Connecticut Retirement Plans and Trust Funds plans to invest in European real estate, with an opportunistic approach, according to a board meeting document.

The pension fund stated that investment staff may seek to expand international exposure over the next few quarters to take advantage of distress in European markets. The fund is planning to invest through commingled funds and target net returns in the high teens.

The Connecticut State Treasurer’s Office believes that European real estate markets are three to four years behind the US recovery and investment would not be unlike investing in the US in 2009 and 2010. An improving economy, banks willing to offload distressed assets from their portfolios – along with a higher regulatory environment in the banking industry – make investment in Europe attractive.

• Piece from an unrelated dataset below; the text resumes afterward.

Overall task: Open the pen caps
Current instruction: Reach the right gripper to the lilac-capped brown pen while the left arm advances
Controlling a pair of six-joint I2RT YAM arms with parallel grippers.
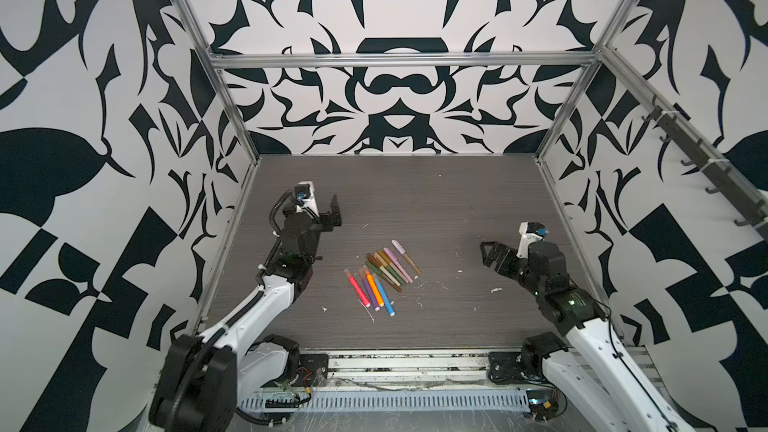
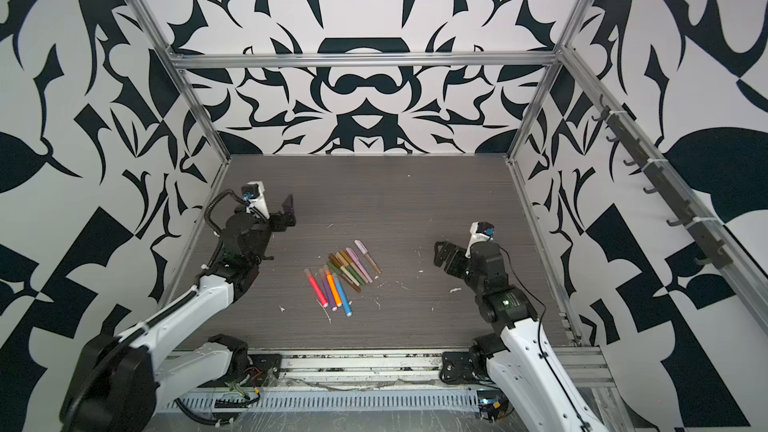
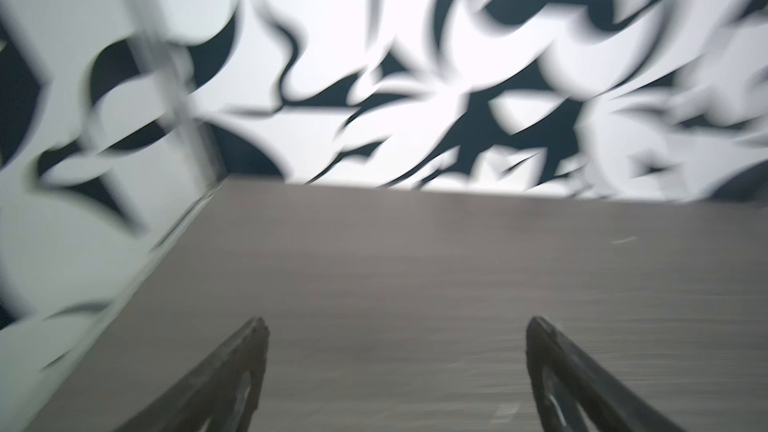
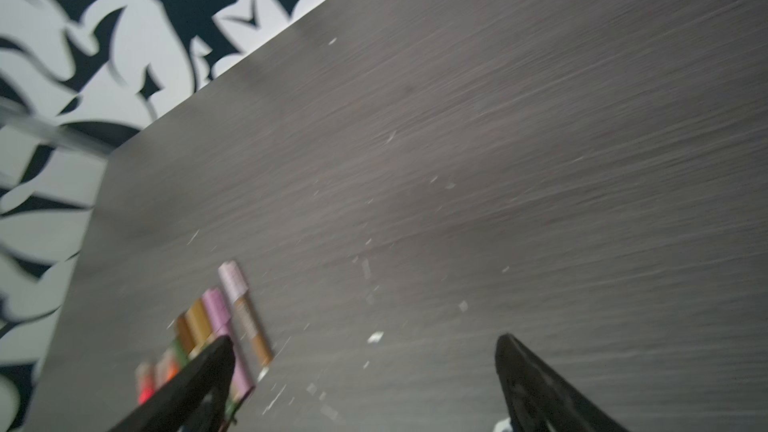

Connecticut’s consultant, The Townsend Group, gave an overview of the European market in a board meeting document. Investment in Europe in 2013 totaled $161bn and is tipped to be exceeded this year, with distressed and overleveraged/recapitalisation transactions set to boost figures.

Connecticut’s international real estate portfolio currently accounts for 15.1% of its total real estate book, with a long-term goal set at 20%.

In the third quarter of last year, the fund had $264m (€192m) to commit to real estate before reaching its 7% allocation for the asset class.

Connecticut has previously invested in two exclusively European funds. A commitment of up to $50m in Blackstone Real Estate Partners Europe III was made in 2008 and more recently $50m was put into the Marathon European Credit Opportunity Fund in 2012.

In the US, Connecticut has recently approved a $30m commitment to the Gerding Edlen Green Cities II fund. The $250m value-add fund invests in office and apartments in US gateway cities.